I am writing this blog post from Abu Dhabi, where I have been attending the 2012 Abu Dhabi Media Summit
Whenever I am in the Gulf region, or indeed in Istanbul, I always feel somehow more centred – literally at the historical epicentre of global trade, the silk routes of centuries past, touched by generations of commercial endeavour. This is a history that serves as a great reminder that, just as ‘man’ walked out of the plains of Africa (not Europe), so mathematics was born in Mesopotamia (not Massachusetts) , and that the concept of family trust is something that has forever bound together Arab peoples, while occasionally dividing them in spectacular fashion also.
One of yesterday’s speakers was the mesmerising HRH Princess Rym Ali of Jordan, who referenced the late Professor Edward Said and his 1978 masterpiece, ‘Orientalism’. Said wrote that: ‘my contention is that Orientalism is fundamentally a political doctrine willed over the Orient because the Orient was weaker than the West, which elided the Orient’s difference with its weakness….as a cultural apparatus. Orientalism is all aggression, activity, judgment, will-to-truth, and knowledge’. Just as I did, it is certainly worth scurrying to Wikipedia to find out more – and to come to terms with Orientalism as a piece of cultural aggression, borne out of either ignorance and/ or fearful defensiveness. This is a region whose history is dis-figured by the intrusion of foreign powers, dating back to the secret treaties of the early twentieth century and before. Orientalism belongs in a colonial past.
The wider point is that the Middle East is itself a misnomer. It is only the ‘middle’ to those who look to it from the west (or indeed the east, but the west holds historical responsibility). In a globalized, hyper-connected world, no market should appear ‘middle’ to another, just as there can be no cultural supremacy of East over West, or vice versa. Geographic agnosticism is essential, especially in global business. Consider also that the Arab world has the fastest growing group of Milennials of any region on the planet; they see fewer borders. Arabic is the fastest growing language on the internet, which itself crashes through false geographic barriers also. And, as another conference speaker observed, shared interests abound: even fighters on either side of the divide in Syria today can find points of shared interests and passions. Just not on politics. Such is the way of the social world.

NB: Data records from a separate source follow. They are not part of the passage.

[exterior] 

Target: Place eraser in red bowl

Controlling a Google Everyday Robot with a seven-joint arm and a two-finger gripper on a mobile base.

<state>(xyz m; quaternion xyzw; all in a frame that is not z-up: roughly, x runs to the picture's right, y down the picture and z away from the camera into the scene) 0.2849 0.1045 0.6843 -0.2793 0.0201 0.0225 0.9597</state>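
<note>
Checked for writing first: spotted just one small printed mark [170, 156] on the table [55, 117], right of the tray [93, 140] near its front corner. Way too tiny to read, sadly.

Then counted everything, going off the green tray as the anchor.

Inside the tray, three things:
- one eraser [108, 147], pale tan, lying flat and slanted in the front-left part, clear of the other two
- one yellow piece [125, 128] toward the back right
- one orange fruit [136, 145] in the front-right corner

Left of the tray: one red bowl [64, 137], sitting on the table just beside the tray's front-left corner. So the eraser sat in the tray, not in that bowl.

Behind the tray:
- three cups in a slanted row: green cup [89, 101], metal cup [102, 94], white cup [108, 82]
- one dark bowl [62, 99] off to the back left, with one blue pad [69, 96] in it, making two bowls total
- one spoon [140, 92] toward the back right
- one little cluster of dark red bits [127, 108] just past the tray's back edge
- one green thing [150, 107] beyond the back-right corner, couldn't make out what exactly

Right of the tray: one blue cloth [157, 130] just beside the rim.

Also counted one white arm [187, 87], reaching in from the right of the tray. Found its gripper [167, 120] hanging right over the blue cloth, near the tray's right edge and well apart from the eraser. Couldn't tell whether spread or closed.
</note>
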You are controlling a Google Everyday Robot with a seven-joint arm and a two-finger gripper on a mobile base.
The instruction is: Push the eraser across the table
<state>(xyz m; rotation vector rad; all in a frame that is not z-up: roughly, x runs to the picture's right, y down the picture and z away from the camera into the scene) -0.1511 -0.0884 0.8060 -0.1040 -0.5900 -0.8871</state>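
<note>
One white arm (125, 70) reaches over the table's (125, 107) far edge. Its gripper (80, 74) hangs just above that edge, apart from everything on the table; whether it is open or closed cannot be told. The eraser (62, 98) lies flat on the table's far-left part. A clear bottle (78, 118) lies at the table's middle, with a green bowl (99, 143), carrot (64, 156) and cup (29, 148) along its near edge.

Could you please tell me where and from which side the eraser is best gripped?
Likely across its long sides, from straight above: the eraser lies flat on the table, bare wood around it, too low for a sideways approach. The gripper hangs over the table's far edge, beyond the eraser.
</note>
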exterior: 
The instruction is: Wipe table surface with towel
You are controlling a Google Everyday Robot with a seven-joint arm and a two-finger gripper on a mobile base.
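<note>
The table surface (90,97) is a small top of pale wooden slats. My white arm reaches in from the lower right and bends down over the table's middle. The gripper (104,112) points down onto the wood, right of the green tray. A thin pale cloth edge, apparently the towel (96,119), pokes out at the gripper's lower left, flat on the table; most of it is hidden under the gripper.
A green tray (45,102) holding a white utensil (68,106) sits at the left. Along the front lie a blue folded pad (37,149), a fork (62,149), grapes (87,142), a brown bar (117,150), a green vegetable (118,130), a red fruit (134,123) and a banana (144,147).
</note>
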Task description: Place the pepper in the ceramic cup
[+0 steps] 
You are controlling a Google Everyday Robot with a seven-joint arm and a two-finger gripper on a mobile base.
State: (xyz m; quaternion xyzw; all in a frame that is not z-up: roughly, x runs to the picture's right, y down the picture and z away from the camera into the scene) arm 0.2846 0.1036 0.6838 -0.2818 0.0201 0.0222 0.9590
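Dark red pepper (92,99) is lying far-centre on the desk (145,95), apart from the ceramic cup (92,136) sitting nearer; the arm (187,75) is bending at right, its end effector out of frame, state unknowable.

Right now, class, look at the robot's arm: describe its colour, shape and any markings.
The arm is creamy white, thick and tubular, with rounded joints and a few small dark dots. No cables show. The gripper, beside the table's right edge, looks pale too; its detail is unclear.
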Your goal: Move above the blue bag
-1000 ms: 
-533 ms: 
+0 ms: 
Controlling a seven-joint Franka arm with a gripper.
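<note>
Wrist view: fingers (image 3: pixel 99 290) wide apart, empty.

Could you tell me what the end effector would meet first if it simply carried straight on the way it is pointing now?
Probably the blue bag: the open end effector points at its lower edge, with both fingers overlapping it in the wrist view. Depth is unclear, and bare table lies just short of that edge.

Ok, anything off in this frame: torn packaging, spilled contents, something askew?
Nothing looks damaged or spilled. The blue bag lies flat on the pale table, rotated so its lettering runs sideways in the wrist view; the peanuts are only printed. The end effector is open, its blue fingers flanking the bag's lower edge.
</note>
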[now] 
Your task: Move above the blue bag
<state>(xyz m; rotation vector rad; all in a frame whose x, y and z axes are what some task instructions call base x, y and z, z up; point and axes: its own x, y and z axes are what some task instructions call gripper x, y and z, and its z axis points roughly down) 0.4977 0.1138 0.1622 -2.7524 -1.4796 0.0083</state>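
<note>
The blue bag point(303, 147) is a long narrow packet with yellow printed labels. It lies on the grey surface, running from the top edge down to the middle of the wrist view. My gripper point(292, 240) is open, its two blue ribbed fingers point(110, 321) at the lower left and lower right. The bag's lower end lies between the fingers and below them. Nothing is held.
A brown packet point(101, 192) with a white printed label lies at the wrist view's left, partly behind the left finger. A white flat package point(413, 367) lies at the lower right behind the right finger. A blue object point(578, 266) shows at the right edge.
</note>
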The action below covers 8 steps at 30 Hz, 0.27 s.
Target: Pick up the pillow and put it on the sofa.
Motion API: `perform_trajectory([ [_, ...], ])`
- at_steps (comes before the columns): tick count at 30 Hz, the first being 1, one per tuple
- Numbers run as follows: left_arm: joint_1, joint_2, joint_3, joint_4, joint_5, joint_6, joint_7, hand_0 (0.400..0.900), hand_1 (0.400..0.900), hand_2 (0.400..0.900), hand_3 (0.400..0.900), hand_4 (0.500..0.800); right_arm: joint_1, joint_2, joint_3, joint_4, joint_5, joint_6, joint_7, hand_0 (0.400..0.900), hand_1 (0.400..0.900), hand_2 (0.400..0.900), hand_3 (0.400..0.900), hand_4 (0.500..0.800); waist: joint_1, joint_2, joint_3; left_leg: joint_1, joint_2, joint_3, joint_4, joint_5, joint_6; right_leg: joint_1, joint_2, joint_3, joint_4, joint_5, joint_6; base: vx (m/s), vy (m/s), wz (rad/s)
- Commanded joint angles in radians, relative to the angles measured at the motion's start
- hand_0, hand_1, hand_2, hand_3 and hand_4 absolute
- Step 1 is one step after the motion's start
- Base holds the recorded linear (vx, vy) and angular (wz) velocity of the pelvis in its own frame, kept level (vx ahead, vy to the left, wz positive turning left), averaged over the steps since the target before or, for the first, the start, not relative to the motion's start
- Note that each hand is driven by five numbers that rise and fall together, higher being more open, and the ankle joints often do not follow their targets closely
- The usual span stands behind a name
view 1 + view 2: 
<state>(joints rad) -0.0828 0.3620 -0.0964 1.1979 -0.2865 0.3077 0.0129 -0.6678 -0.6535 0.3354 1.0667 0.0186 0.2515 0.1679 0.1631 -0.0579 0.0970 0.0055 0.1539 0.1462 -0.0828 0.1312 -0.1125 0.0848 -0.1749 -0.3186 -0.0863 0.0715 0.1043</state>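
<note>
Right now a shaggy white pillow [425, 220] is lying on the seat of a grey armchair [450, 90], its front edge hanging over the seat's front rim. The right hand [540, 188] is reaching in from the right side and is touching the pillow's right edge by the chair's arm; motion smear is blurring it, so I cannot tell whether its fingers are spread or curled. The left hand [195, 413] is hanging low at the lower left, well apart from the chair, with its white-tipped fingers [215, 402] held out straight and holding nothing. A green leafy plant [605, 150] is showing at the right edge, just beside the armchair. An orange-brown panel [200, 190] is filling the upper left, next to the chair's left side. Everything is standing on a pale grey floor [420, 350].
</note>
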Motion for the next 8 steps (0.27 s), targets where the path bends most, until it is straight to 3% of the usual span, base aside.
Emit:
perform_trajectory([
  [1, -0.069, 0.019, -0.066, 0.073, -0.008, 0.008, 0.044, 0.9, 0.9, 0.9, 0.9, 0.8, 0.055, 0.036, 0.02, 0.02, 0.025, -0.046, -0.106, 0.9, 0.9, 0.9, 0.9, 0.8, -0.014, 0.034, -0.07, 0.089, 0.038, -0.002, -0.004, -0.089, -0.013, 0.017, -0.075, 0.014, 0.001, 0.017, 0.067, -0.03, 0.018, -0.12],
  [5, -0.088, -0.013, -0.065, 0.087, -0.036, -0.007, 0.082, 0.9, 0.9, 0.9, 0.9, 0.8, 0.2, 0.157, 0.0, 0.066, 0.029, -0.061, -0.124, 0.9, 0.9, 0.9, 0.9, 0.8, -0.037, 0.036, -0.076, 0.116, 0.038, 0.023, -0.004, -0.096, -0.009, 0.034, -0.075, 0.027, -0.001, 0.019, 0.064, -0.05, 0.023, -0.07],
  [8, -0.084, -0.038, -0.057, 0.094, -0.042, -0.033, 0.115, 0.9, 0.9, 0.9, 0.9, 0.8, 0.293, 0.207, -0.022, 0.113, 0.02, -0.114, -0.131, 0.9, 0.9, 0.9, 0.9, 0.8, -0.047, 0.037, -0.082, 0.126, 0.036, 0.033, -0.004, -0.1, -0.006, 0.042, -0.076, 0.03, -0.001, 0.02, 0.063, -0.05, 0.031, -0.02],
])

Opening the conference, Bill Gates called for more ‘strategic philanthropy’. He was followed by a string of speakers who immersed themselves in a society that is increasingly mobile, super-connected, multi-screened and socially-aware. A guest from the US State Department, Alec Ross, admitted that they had given up on ‘control-freakery’ long ago and embraced empowerment instead. With the day two focus on entrepreneurship and innovation in the region, it served as a wake-up call that today’s UAE (and countries beyond) is as much an active generator of creativity and intellectual firepower, as a passive consumer of the same. It needs to be recognized as such.
The push for enterprise was delivered elegantly by Aramex’s Fadi Ghandour who contextualized it with an impassioned call for an energy and focus on one of the key issues of our time. While the West looks to the shocking statistic of 50%+ youth unemployment in Spain and the de-urbanization of Detroit, the Arab world still has countries where the youth unemployment figure touches 40%. Youth empowerment through job-creation is an urgent necessity, while the silent connection is the one between a generation of the unemployed and disconnected and inevitable social and political turbulence. According to the latest figures from the IMF, the private sector needs to create between 50 million -75 million jobs over the next 10 years in the Arab world. An Economic Spring is the first imperative.
These are of course problems shared. They are not unique to any region. Global businesses must learn accordingly. Cultural sensitivities need to be sharpened, with elements of the Orientalist quickly eradicated. This will require movement towards a new framework of cultural understanding and collaboration and greater transparency, too. But then this is the way the world is moving, as the future-watchers are happy to tell us. There is no ‘f’ word in the next generation, as one commentator said – Milennials do not do ‘failure’ – and shared interests can bridge historical divides.
Just as cultural aggression needs to be stamped out, so cultural transparency – true to citizen values – will enrich us all. Crowd-based collaborations, working across borders, will boost innovation and understanding in equal measure, and lessen the distrust that too often flows from west to east. Collaborative working erodes prejudice, while a new cultural empathy will avoid the creation of false hierarchies between nations that dis-respect truer networks, populated by real people.
It strikes me that we still have so much to learn from the region formerly known as the Middle East. As the world unites, so the victims of ‘bad diplomacy’ can and should become the champions of good diplomacy. The destructive tensions of yesterday can morph into the creative tensions of tomorrow – and address some of huge challenges that face one world, not one, singular region. And the ancestral home of Deep Science and Deep Humanity – maths and trust – can become a beacon for a better and richer way of being.